Description and Teaching Materials

Materials:

  • Balloons and spheres of various sizes
  • Rulers/tape measures

Lesson plan:

  • In previous classes, students have been introduced to the concept of bonding coordination and the bonding configuration for common cations in rock-forming minerals, but without a theoretical basis. Class opens with a few lecture slides reviewing this information and introducing a statement of Pauling's first rule, that ratios of ionic radii determine bonding coordination.
  • Students are divided into groups. Each group is assigned a different sized sphere, e.g. a marble or a softball. These spheres represent cations. Balloons are distributed to all the groups. The class inflates the balloons to represent ~spherical anions, attempting to make all anions the same size.
  • Each group measures their cation's radius and the anion radius and determines the cation/anion radius ratio. We discuss the precision of these measurements. Class results are tabulated.
  • Each group works together to determine the maximum number of anions that can fit around their cation, in contact with the cation (a chemical bond). Class results are tabulated.
    - Results are compared to a table with radius ratios derived for 3-12 bonds around a cation. We check whether our measurements were within precision of the correct ratios and discuss sources of uncertainty in the measurement (e.g. are all balloons the same size?).

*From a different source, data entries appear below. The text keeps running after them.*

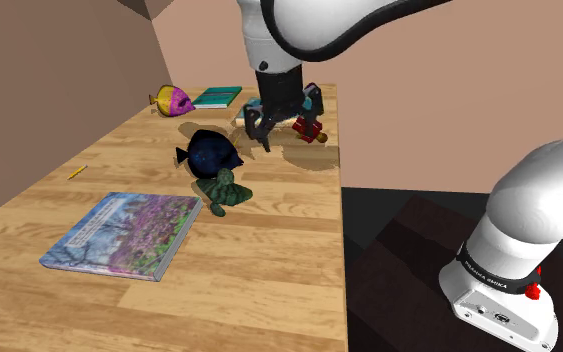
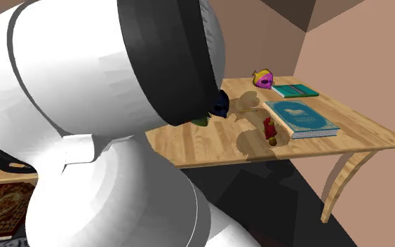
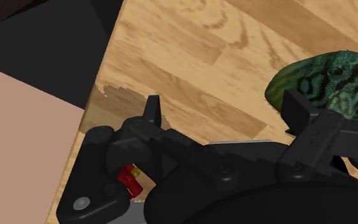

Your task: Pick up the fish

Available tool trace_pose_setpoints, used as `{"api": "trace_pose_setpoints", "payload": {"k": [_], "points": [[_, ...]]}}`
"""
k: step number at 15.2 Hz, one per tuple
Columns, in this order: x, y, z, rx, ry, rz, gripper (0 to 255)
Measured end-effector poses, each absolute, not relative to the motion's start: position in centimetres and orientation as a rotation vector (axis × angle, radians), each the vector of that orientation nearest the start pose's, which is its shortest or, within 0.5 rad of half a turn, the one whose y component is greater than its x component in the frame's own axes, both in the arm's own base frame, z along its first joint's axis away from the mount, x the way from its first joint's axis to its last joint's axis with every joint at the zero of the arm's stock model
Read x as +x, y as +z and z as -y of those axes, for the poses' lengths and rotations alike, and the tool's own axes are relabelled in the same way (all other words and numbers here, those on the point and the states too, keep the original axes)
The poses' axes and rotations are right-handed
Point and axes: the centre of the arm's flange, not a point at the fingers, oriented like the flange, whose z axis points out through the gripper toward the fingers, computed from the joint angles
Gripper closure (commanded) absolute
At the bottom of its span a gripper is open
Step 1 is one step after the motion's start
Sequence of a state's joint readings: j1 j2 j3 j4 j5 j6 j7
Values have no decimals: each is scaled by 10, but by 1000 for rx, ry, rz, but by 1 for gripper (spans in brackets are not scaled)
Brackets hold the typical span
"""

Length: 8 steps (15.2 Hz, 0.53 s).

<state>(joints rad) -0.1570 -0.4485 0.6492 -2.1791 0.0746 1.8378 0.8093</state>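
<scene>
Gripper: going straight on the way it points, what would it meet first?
Probably the bare wooden table top: the gripper points down at it, fingers open, with a green patterned thing just off to one finger's side, though depth is hard to judge.

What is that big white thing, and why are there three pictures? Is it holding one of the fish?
The big white thing is a robot arm. At its end is a black gripper with two fingers, a bit like a hand. All three pictures show the same moment. One camera looks down from beside the robot's stand. Another sits very close to the arm, so the arm hides much of the table. The third rides on the hand and looks along the fingers.

On the wooden table lie three fish: a pink and yellow fish, a dark blue fish and a green fish. There are also a flowery book, a teal book, a small red thing and a yellow pencil.

The fingers stand apart, and nothing is held yet.
</scene>
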Motion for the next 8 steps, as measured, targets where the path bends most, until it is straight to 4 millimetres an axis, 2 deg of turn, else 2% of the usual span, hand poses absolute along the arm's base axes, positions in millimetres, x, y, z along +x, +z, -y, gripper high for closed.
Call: {"api": "trace_pose_setpoints", "payload": {"k": [8], "points": [[449,497,-324,-3156,-332,-967,0]]}}
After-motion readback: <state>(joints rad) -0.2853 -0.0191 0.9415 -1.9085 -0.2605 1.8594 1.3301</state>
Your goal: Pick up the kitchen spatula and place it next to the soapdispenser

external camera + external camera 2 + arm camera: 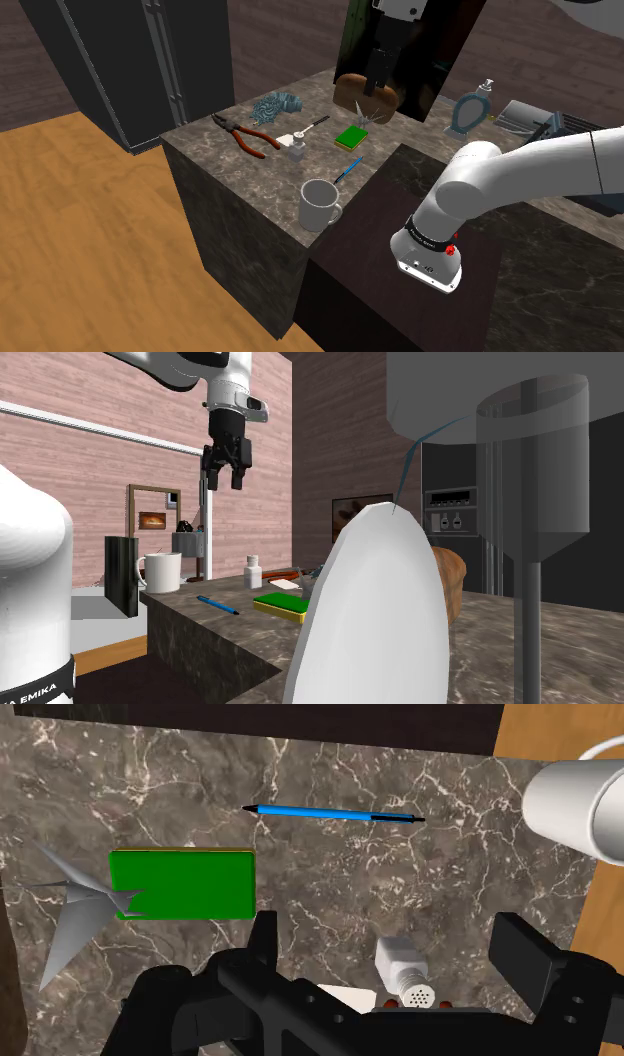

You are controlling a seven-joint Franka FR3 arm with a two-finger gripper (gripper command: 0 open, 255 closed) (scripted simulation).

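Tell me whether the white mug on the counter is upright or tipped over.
Upright. The white mug stands on its base near the edge of the counter, its open mouth facing up and its handle out to the side.

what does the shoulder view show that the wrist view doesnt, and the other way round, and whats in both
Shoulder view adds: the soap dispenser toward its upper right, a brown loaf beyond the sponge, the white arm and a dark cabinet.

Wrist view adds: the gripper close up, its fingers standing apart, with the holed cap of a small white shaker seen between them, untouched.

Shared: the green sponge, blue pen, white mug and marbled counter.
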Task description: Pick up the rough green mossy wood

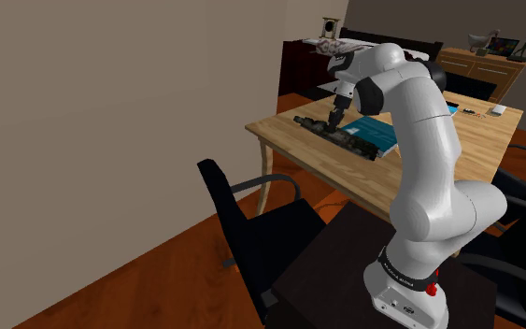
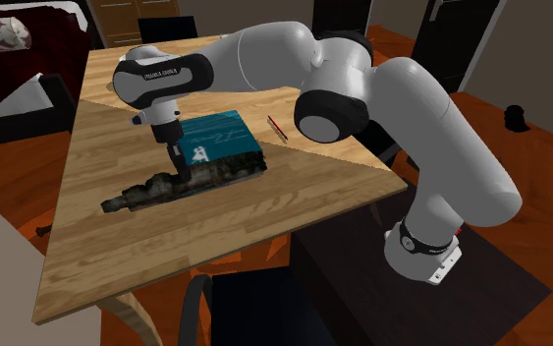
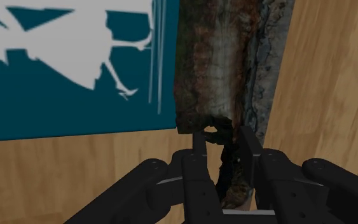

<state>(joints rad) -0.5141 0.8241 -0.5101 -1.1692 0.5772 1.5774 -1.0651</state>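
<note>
The jaws clasp the mossy wood (image 2: 181, 183) lying against the teal book (image 2: 217, 138)

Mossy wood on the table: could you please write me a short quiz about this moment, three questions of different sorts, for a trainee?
1. True or false: the mossy wood lies on the floor.
2. What lies beside the wood? A) a teal book B) a mug C) a plate
3. Fill in: the gripper is shut on the ___.
Key: 1 false, it lies on the wooden table; 2 A; 3 mossy wood.
</note>
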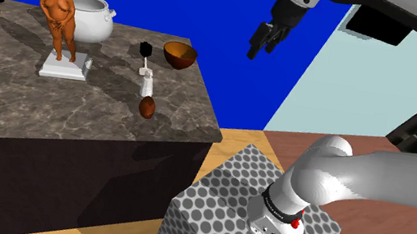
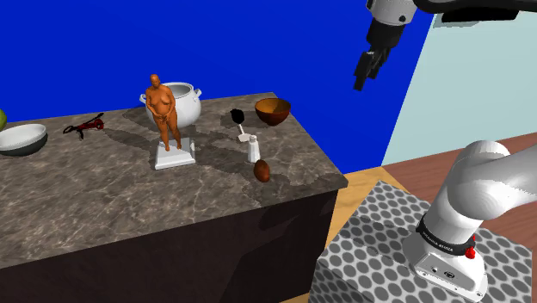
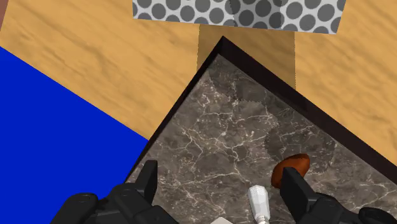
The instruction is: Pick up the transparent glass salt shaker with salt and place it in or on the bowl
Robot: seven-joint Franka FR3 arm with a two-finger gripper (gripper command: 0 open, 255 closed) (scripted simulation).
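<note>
We see the gripper [image 1: 265, 37] hanging high in the air with its two black fingers spread apart and nothing between them. It is off the bench [image 1: 2, 101], past the edge that faces the dotted stand [image 1: 221, 196]. In the wrist view the gripper [image 3: 221, 178] looks down on a corner of the marble top.

The salt shaker [image 1: 147, 85] stands upright on the bench near that stand-side edge, drawn pale grey with a lighter cap. It is free of the gripper and well below it. Just beside it, toward the near corner, lies a brown egg-shaped thing [image 1: 147, 107]. A small black-topped piece [image 1: 145, 48] stands just behind it, toward the far edge.

The brown bowl [image 1: 179, 54] sits at the far corner on the same side, apart from the shaker. Further in along the far edge we find a white pot [image 1: 92, 15], with an orange figurine [image 1: 57, 13] on a white base before it. A pale bowl [image 2: 21, 138] rests at the opposite end.
</note>
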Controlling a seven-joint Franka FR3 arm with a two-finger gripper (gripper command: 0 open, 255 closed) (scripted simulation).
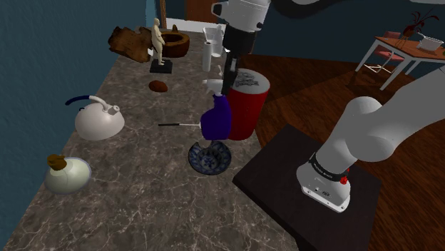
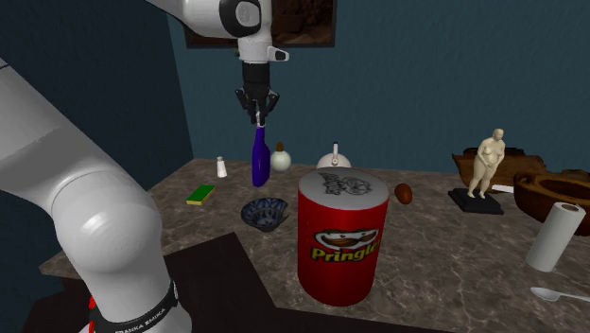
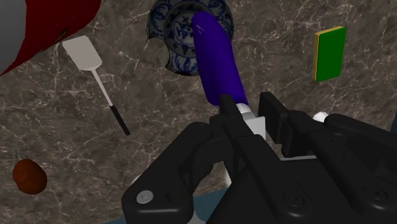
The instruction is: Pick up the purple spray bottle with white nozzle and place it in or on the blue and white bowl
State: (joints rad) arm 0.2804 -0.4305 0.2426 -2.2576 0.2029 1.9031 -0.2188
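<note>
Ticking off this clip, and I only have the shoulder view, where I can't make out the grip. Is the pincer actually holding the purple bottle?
Observer: Yes. In the wrist view the pincer is shut on the bottle's white nozzle, with one finger on each side.
Operator: Is it lined up with the bowl?
Observer: In that same view the bottle's lower end overlaps the inside of the blue and white bowl.
Operator: Anything near the bowl that I'm missing?
Observer: In the second exterior view, a green and yellow sponge lies on the counter beside the bowl, apart from it.
</note>
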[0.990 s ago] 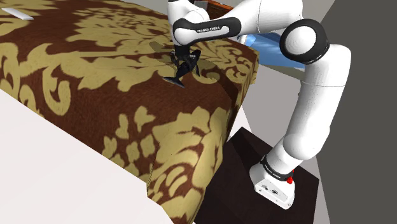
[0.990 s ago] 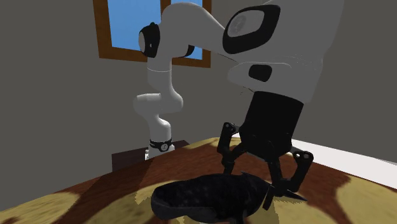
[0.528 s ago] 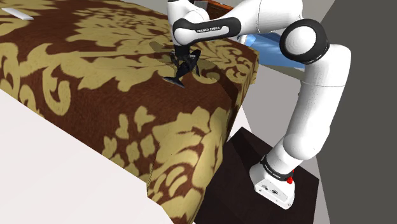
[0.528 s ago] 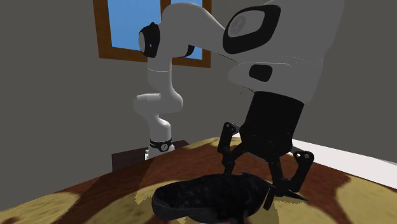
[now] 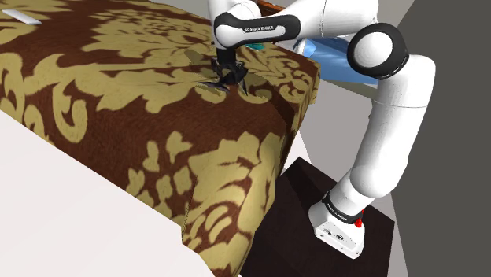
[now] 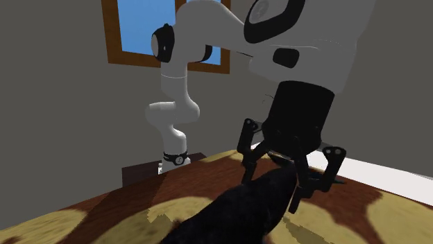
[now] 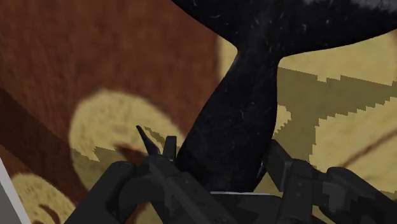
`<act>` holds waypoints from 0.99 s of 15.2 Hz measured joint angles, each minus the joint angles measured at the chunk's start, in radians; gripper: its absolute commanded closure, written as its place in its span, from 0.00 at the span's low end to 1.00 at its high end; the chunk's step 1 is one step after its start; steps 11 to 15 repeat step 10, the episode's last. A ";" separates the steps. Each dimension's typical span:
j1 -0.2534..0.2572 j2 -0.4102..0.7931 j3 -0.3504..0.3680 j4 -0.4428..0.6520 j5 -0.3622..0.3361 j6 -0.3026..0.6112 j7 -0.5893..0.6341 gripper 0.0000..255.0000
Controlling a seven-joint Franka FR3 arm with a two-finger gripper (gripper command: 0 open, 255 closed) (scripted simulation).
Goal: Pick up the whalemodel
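Presently the hand (image 6: 288,181) is clamped on the narrow end of the black whalemodel (image 6: 232,215), above the patterned bed (image 5: 118,118). The model's long axis slopes down from the hand toward the second exterior view's lower left. Whether its lower end clears the cover cannot be told.

Shoulder view overlooks bed (image 5: 118,118); second faces arm (image 6: 173,104).
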 measured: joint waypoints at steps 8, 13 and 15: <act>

Polyhedron and minimum radius ratio for each coordination number
C.N. Polyhedron Radius ratio
3 triangular 0.155
4 tetrahedron 0.225
6 octahedron 0.414
7 capped octahedron 0.592
8 square antiprism (anticube) 0.645
8 cube 0.732
9 triaugmented triangular prism 0.732
12 cuboctahedron 1.00

  • Instructor provides a cross-section of one example coordination polyhedron, with important features labelled. I usually use triangular since it fits in the 2D plane: CN3_diagram.pdf (Acrobat (PDF) 48kB May26 24). Students work in groups to use geometry to derive the correct radius ratio. At the end of class, confirm that the result matches the tabulated list of ratios.

Teaching Notes and Tips

  • Once the students have worked out appropriate coordination for the spheres, take a moment to show everyone how small the tetrahedral cation is. Remind everyone this represents silicon, the most abundant cation in Earth's crust. It's shockingly small compared to the anions!
  • We refer to the Shannon ionic radii in class and in homework. Students are expected to be able to find reliable values for ionic radii in textbook and online resources.
  • Deriving an expression for a ratio can be a leap for students who are rusty or anxious about math. A few check ins at the board with hints on the setup help a lot.

Assessment

Following this activity, students complete homework exercises on Pauling's rules and bonding. Relevant questions expect students can:

  1. Identify the anions, cations, and bonding coordination in an image of a crystal structure.
  2. Look up appropriate ionic radii and compute the radius ratio.
  3. Predict coordination number for a pair of ions based on the radius ratio rule.